### Exercise goal:
Copy exactly the lines from the start of the data below through the one that carries "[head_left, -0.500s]", and only those.

================

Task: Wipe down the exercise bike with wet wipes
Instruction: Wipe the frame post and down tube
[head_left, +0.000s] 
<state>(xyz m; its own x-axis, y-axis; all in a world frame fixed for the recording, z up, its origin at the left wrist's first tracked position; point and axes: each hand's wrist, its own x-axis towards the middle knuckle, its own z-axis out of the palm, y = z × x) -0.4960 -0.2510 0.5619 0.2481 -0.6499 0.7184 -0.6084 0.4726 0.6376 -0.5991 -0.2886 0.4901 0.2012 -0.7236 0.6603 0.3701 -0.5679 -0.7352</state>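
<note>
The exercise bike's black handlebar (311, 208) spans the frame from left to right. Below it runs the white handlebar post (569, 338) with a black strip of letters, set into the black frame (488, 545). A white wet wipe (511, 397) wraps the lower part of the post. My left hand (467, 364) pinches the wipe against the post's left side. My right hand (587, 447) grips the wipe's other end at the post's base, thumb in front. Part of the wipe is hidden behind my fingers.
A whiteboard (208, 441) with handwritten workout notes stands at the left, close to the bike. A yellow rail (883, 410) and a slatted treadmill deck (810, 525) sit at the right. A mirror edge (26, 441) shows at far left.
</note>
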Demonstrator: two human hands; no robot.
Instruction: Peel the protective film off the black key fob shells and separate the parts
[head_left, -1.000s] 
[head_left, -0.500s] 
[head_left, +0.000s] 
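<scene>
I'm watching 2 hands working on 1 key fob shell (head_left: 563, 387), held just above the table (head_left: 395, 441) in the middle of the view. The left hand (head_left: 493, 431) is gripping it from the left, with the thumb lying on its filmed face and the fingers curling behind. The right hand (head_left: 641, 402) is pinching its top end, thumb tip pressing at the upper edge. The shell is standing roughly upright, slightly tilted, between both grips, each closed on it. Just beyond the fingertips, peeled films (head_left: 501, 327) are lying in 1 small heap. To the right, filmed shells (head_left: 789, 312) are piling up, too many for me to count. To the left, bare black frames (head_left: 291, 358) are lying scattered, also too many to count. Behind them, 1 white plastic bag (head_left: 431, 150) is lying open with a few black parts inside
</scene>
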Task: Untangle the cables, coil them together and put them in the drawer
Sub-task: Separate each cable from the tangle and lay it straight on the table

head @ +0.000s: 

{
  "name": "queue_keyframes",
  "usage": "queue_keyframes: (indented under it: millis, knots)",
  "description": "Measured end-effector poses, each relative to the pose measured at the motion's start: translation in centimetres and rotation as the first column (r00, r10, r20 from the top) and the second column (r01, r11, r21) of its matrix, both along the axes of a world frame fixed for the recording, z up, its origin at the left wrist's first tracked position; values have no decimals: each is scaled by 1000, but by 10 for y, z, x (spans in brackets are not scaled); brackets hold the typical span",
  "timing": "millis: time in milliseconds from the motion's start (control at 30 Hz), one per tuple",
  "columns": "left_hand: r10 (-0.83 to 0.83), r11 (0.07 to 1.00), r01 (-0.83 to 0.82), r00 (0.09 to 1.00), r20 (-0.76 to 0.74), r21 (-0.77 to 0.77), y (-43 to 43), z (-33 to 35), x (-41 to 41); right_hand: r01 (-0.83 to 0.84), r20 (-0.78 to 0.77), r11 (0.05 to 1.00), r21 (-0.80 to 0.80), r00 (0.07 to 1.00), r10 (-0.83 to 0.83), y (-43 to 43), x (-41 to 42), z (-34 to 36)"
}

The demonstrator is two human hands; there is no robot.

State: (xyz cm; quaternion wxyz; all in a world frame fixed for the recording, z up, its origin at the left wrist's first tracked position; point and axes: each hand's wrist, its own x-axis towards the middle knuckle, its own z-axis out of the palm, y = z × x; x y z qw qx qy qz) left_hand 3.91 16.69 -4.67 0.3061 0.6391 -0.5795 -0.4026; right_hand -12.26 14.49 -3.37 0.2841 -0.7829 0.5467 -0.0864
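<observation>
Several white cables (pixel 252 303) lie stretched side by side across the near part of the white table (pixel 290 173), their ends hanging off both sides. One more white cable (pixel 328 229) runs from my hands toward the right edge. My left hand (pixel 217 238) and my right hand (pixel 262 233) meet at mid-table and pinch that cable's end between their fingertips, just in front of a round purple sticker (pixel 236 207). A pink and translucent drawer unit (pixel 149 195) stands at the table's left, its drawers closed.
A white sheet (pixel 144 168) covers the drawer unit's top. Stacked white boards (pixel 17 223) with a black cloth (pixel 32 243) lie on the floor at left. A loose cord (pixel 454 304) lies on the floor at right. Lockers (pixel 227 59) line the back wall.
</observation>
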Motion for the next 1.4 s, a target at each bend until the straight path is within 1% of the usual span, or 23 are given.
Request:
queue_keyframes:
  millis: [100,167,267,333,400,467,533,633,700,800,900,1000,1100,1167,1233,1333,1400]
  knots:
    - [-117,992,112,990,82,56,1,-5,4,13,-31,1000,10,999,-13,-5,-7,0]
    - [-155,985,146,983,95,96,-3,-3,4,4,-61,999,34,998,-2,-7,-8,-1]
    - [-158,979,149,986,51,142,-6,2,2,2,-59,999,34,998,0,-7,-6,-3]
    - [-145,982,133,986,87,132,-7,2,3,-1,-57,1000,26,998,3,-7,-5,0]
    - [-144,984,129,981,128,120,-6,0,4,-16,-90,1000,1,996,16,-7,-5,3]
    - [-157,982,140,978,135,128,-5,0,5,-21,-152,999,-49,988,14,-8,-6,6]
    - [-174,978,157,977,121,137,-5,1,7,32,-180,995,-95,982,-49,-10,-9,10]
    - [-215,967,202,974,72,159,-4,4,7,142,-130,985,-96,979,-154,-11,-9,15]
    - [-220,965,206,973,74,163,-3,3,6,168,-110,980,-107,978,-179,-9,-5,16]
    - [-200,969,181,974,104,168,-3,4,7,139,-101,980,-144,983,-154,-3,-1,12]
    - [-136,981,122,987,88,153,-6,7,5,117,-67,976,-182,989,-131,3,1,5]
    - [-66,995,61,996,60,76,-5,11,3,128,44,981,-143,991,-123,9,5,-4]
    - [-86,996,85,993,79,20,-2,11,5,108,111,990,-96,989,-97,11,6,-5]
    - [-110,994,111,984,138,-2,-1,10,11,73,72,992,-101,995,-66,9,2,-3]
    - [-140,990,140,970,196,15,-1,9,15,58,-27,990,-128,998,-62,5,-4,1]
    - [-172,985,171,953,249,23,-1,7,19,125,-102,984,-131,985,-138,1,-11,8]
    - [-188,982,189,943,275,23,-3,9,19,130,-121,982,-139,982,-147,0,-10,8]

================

### Exercise answer:
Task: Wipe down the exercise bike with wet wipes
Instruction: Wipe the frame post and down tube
[head_left, +0.000s] 
<state>(xyz m; its own x-axis, y-axis; all in a world frame fixed for the recording, z up, its origin at the left wrist's first tracked position; point and axes: each hand's wrist, its own x-axis towards the middle knuckle, its own z-axis out of the palm, y = z × x) -0.4960 -0.2510 0.5619 0.2481 -0.6499 0.7184 -0.6084 0.4726 0.6376 -0.5991 -0.2886 0.4901 0.2012 -0.7236 0.6603 0.3701 -0.5679 -0.7352</state>
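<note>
The exercise bike's black handlebar (311, 208) spans the frame from left to right. Below it runs the white handlebar post (569, 338) with a black strip of letters, set into the black frame (488, 545). A white wet wipe (511, 397) wraps the lower part of the post. My left hand (467, 364) pinches the wipe against the post's left side. My right hand (587, 447) grips the wipe's other end at the post's base, thumb in front. Part of the wipe is hidden behind my fingers.
A whiteboard (208, 441) with handwritten workout notes stands at the left, close to the bike. A yellow rail (883, 410) and a slatted treadmill deck (810, 525) sit at the right. A mirror edge (26, 441) shows at far left.
</note>
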Demonstrator: two human hands; no robot.
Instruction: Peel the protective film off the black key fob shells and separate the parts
[head_left, -1.000s] 
[head_left, -0.500s] 

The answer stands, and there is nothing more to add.